- _DATA LISTING_:
----

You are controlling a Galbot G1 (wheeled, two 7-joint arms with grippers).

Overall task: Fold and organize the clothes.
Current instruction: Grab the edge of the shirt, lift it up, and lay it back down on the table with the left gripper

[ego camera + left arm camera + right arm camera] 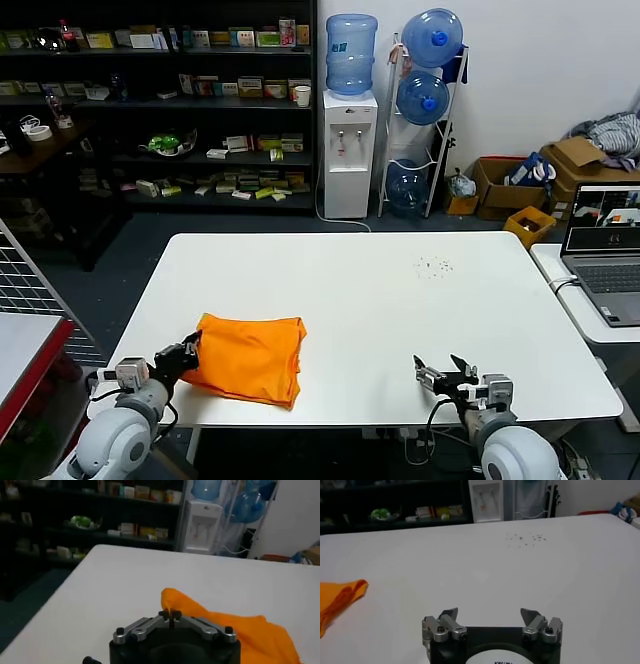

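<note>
The orange T-shirt [250, 357] lies folded into a compact pad on the white table [400, 300], near its front left. No lettering shows. My left gripper [192, 349] is at the shirt's near left corner, shut on the cloth; in the left wrist view the gripper [170, 615] pinches a raised fold of the orange shirt [235, 630]. My right gripper [440, 368] is open and empty over the table's front right; in the right wrist view its jaws [490, 615] stand wide apart, and a corner of the shirt [340, 597] shows far off.
A laptop [605, 250] sits on a side table at the right. Small dark specks [435, 266] dot the table's far right part. Shelves [160, 100], a water dispenser [349, 140] and boxes [520, 185] stand beyond the table.
</note>
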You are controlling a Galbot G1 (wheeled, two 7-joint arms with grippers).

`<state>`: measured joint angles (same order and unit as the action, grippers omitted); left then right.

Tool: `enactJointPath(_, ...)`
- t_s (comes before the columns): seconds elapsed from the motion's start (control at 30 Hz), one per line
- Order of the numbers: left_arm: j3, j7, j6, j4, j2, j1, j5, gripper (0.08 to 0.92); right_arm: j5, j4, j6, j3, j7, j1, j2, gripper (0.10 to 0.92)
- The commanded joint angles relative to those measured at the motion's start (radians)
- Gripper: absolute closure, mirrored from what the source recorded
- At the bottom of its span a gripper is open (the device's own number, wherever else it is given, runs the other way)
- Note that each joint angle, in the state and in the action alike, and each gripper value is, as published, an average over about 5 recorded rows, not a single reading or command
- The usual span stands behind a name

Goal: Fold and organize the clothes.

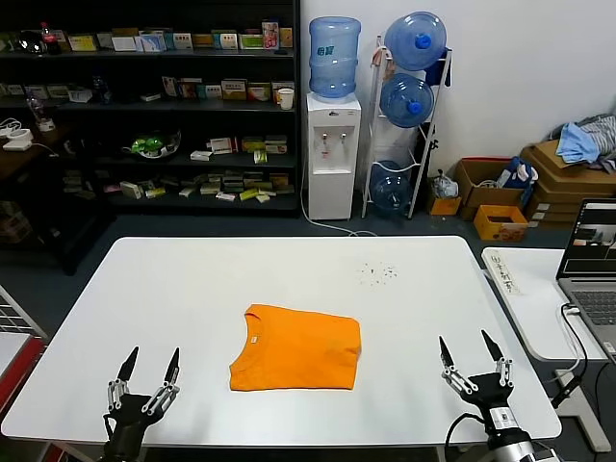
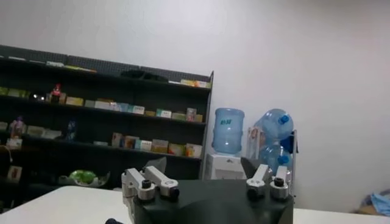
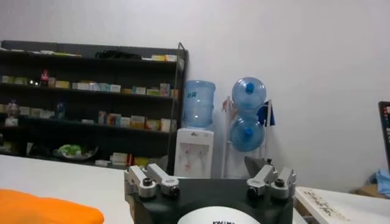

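While folded into a neat block, lies centred on the white worktop (image 1: 289, 260): orange T-shirt (image 1: 296, 361). Parked at the near edge, well apart from it, left gripper (image 1: 149, 364) and right gripper (image 1: 470, 348), jaws spread, holding nothing. Risk: careless regrasp could drag layers and undo the fold.

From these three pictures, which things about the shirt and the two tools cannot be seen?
- T-shirt, head view: folded, so inner layers and underside are hidden; any lettering is out of sight.
- T-shirt, right wrist view: cut off by the picture's edge.
- Left wrist view: no shirt appears.
- Left tool and right tool: open, empty; arms cut off below.
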<state>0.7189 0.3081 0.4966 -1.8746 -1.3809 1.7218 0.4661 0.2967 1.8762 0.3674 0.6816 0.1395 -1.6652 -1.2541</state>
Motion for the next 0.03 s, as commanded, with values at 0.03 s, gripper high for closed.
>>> enactJointPath(0.03,0.017,0.017,0.02,0.003,-0.009,0.007,-0.009,0.177,-0.013,-0.004,0.018,0.001,0.01,-0.005,-0.013,0.203)
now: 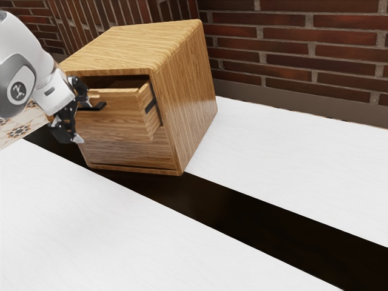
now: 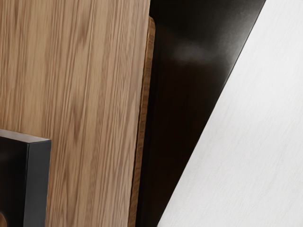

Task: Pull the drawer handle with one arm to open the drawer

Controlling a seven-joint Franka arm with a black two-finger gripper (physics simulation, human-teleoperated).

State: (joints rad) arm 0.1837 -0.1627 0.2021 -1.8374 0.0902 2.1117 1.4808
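Note:
A wooden cabinet (image 1: 176, 79) stands on the table against the brick wall. Its upper drawer (image 1: 118, 112) is pulled partway out toward the exterior view's left, and the dark gap behind the drawer front shows. My gripper (image 1: 95, 106) reaches in from the exterior view's left and is shut on the black drawer handle (image 1: 102, 105) on the drawer front. In the wrist view the wood-grain drawer front (image 2: 80, 94) is very close, with the black handle (image 2: 23, 179) right under my hand.
The table has white panels (image 1: 291, 151) split by a dark strip (image 1: 254, 224) that runs diagonally. A brick wall (image 1: 291, 42) stands behind the cabinet. A patterned floor patch (image 1: 18, 127) lies under my arm.

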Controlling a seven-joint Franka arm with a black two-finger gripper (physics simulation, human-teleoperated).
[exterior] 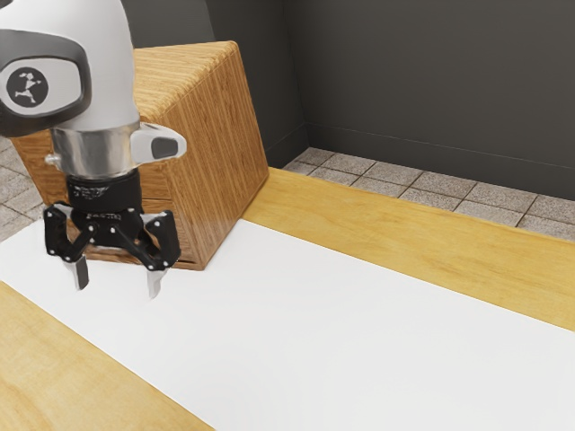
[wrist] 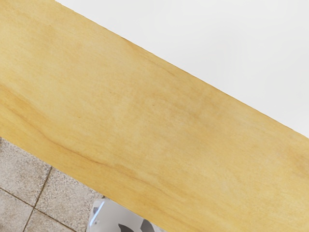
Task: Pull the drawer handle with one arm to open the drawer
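From my station, the nearest thing in the exterior view is the wooden table [exterior: 63, 377] edge at the lower corner on the view's left, and past it a white mat [exterior: 314, 332] spreads across the tabletop. My gripper [exterior: 117, 280] hangs over the mat at the exterior view's left, fingers pointing down and spread wide with nothing between them, their tips just above the white surface. Right behind it stands the wooden cabinet [exterior: 211, 135], resting on the mat's far end. The arm covers most of the cabinet's front [exterior: 166, 184], where a dark seam runs across the wood, and I cannot make out the drawer's handle or how far the drawer is in. Beyond the mat lies another strip of bare table, then a tiled floor [exterior: 431, 184] and a dark wall [exterior: 431, 72]. The wrist camera looks down on a diagonal band of table wood [wrist: 145, 121], with mat [wrist: 217, 43] on one side and floor tiles [wrist: 29, 193] on the other.
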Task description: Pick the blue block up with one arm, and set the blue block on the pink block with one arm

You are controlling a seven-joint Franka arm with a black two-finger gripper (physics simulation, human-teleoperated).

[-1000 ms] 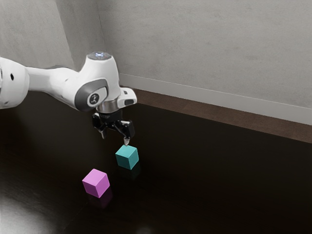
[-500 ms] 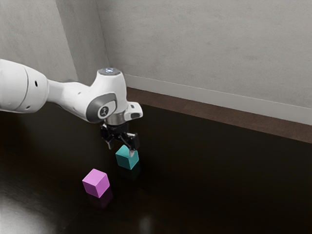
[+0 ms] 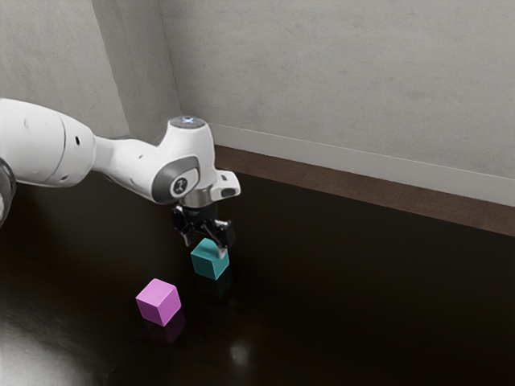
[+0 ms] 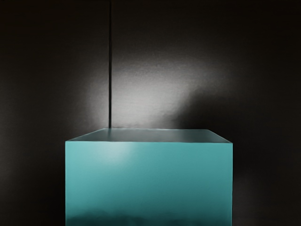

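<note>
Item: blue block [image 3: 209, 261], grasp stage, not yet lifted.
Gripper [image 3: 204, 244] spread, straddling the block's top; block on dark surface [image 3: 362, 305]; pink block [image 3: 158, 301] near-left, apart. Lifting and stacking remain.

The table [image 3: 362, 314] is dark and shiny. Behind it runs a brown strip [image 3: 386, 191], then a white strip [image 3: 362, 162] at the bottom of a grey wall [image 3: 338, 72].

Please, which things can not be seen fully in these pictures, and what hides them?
Exterior view, the blue block: the pincer covers part of its top.
Wrist view, the blue block: the picture's lower edge cuts off its bottom.
Exterior view, the arm: the left edge cuts off its base.
</note>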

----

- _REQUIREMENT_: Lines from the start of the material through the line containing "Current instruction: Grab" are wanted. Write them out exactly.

- _RESULT BELOW_:
You are controlling a Galbot G1 (wheeled, two 7-joint arms with grippers).

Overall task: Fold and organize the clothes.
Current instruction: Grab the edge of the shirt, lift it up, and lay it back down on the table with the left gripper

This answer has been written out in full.